Work instruction
Set down the listing again, word for word.

::: Given records :::

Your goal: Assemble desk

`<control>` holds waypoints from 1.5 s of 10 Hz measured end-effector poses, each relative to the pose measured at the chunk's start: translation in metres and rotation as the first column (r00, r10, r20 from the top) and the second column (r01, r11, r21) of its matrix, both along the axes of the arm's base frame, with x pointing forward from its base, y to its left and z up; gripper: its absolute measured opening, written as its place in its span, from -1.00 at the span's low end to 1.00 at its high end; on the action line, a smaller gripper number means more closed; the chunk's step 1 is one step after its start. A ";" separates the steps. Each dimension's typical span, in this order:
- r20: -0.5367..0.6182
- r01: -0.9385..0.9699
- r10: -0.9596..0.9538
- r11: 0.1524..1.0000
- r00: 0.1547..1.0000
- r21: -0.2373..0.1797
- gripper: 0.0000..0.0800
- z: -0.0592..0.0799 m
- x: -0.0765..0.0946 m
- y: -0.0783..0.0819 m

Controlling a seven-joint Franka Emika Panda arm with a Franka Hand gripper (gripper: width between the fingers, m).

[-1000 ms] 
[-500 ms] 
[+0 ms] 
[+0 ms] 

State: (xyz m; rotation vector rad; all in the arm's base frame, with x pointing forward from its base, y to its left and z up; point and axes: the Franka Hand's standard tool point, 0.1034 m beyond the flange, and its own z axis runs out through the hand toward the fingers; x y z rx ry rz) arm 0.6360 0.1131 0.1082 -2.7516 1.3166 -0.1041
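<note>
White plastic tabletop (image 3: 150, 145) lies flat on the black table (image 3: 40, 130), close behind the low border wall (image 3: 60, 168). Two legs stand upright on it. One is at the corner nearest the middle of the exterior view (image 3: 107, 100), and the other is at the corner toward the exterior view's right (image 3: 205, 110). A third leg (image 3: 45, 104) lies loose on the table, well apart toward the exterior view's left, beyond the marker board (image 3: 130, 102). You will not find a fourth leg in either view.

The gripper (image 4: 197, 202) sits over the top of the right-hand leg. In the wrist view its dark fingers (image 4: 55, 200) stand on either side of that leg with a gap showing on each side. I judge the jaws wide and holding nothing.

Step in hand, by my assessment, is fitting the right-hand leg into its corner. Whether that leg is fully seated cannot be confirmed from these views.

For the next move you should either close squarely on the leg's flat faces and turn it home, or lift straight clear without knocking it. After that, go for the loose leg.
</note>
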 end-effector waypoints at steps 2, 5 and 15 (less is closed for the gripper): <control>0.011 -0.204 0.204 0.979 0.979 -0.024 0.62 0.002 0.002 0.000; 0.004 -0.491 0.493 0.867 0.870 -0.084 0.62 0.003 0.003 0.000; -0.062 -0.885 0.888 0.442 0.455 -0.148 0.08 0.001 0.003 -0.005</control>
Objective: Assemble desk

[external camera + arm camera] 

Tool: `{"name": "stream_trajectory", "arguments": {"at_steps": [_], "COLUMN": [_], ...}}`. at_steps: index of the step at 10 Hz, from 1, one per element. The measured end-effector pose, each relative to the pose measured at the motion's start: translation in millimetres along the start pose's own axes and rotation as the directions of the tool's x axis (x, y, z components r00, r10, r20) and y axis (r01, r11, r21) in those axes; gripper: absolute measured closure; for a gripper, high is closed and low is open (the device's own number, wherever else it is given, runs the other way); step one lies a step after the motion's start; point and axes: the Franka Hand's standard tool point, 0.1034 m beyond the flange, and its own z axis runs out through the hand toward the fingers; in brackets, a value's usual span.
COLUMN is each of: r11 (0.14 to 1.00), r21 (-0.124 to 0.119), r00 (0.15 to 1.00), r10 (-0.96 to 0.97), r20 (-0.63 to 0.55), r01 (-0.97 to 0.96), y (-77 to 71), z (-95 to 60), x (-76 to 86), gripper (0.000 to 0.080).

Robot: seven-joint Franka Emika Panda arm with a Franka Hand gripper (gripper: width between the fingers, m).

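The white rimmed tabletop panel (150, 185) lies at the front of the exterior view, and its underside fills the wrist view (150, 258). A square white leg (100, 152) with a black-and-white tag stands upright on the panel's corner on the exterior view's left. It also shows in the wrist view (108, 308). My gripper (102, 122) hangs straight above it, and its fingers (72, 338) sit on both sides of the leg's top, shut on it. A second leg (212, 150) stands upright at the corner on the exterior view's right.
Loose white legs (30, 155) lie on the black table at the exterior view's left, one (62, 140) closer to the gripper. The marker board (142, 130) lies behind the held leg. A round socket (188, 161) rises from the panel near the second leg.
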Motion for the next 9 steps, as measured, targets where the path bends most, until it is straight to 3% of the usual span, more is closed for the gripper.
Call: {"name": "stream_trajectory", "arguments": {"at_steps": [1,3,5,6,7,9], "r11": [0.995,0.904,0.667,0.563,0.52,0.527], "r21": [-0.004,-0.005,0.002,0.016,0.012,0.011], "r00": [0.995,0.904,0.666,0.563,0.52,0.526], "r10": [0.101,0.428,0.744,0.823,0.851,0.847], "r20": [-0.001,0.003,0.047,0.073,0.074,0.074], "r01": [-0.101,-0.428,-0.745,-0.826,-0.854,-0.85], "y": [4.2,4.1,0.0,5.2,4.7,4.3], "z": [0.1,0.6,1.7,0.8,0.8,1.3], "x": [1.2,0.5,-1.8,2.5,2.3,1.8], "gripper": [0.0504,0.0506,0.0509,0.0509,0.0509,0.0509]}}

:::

Result of the exercise
Your goal: Assemble desk

`<control>` holds waypoints from 1.5 s of 10 Hz measured end-effector poses, each relative to the pose measured at the chunk's start: translation in metres and rotation as the first column (r00, r10, r20 from the top) and the second column (r01, r11, r21) of its matrix, both along the axes of the arm's base frame, with x pointing forward from its base, y to its left and z up; gripper: its absolute measured opening, written as its place in its span, from -1.00 at the span's low end to 1.00 at its high end; on the action line, a smaller gripper number means more closed; the chunk's step 1 is one step after its start. A ";" separates the steps. Each dimension's typical span, in this order:
- r20: -0.5367..0.6182
- r01: -0.9385..0.9699
- r10: -0.9596..0.9538
- r11: 0.1524..1.0000
- r00: 0.1547..1.0000
- r21: -0.2373..0.1797
- gripper: 0.0000..0.0800
- z: -0.0592..0.0799 m
- x: -0.0765..0.0946 m
- y: -0.0783..0.0819 m

Controlling a seven-joint Franka Emika Panda arm with a Franka Hand gripper (gripper: width between the fingers, m).

[-1000 ms] 
[-500 ms] 
[+0 ms] 
[+0 ms] 

State: (xyz m; rotation vector rad; all in the arm's base frame, with x pointing forward from its base, y to its left and z up; point and axes: the Franka Hand's standard tool point, 0.1034 m beyond the flange, and its own z axis runs out through the hand toward the fingers; x y z rx ry rz) arm 0.6360 0.1131 0.1082 -2.7516 1.3166 -0.1041
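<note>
White plastic tabletop (image 3: 150, 145) lies flat on the black table (image 3: 40, 130), close behind the low border wall (image 3: 60, 168). Two legs stand upright on it. One is at the corner nearest the middle of the exterior view (image 3: 107, 100), and the other is at the corner toward the exterior view's right (image 3: 205, 110). A third leg (image 3: 45, 104) lies loose on the table, well apart toward the exterior view's left, beyond the marker board (image 3: 130, 102). You will not find a fourth leg in either view.

The gripper (image 4: 197, 202) sits over the top of the right-hand leg. In the wrist view its dark fingers (image 4: 55, 200) stand on either side of that leg with a gap showing on each side. I judge the jaws wide and holding nothing.

Step in hand, by my assessment, is fitting the right-hand leg into its corner. Whether that leg is fully seated cannot be confirmed from these views.

For the next move you should either close squarely on the leg's flat faces and turn it home, or lift straight clear without knocking it. After that, go for the loose leg.
</note>
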 end-effector waypoints at steps 2, 5 and 15 (less is closed for the gripper): <control>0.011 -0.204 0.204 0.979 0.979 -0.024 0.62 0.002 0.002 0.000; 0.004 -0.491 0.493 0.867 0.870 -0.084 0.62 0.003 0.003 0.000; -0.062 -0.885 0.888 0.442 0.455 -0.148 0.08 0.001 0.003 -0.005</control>
Objective: Assemble desk

[external camera + arm camera] 

Tool: `{"name": "stream_trajectory", "arguments": {"at_steps": [_], "COLUMN": [_], ...}}`. at_steps: index of the step at 10 Hz, from 1, one per element. The measured end-effector pose, each relative to the pose measured at the motion's start: translation in millimetres along the start pose's own axes and rotation as the directions of the tool's x axis (x, y, z components r00, r10, r20) and y axis (r01, r11, r21) in those axes; gripper: absolute measured closure; for a gripper, high is closed and low is open (the device's own number, wherever else it is given, runs the other way); step one lies a step after the motion's start; point and axes: the Franka Hand's standard tool point, 0.1034 m beyond the flange, and its own z axis runs out through the hand toward the fingers; in brackets, a value's usual span.
COLUMN is each of: r11 (0.14 to 1.00), r21 (-0.124 to 0.119), r00 (0.15 to 1.00), r10 (-0.96 to 0.97), r20 (-0.63 to 0.55), r01 (-0.97 to 0.96), y (-77 to 71), z (-95 to 60), x (-76 to 86), gripper (0.000 to 0.080).

Robot: seven-joint Franka Emika Panda arm with a Franka Hand gripper (gripper: width between the fingers, m).

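The white rimmed tabletop panel (150, 185) lies at the front of the exterior view, and its underside fills the wrist view (150, 258). A square white leg (100, 152) with a black-and-white tag stands upright on the panel's corner on the exterior view's left. It also shows in the wrist view (108, 308). My gripper (102, 122) hangs straight above it, and its fingers (72, 338) sit on both sides of the leg's top, shut on it. A second leg (212, 150) stands upright at the corner on the exterior view's right.
Loose white legs (30, 155) lie on the black table at the exterior view's left, one (62, 140) closer to the gripper. The marker board (142, 130) lies behind the held leg. A round socket (188, 161) rises from the panel near the second leg.
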Motion for the next 9 steps, as measured, targets where the path bends most, until it is straight to 3% of the usual span, more is closed for the gripper.
Call: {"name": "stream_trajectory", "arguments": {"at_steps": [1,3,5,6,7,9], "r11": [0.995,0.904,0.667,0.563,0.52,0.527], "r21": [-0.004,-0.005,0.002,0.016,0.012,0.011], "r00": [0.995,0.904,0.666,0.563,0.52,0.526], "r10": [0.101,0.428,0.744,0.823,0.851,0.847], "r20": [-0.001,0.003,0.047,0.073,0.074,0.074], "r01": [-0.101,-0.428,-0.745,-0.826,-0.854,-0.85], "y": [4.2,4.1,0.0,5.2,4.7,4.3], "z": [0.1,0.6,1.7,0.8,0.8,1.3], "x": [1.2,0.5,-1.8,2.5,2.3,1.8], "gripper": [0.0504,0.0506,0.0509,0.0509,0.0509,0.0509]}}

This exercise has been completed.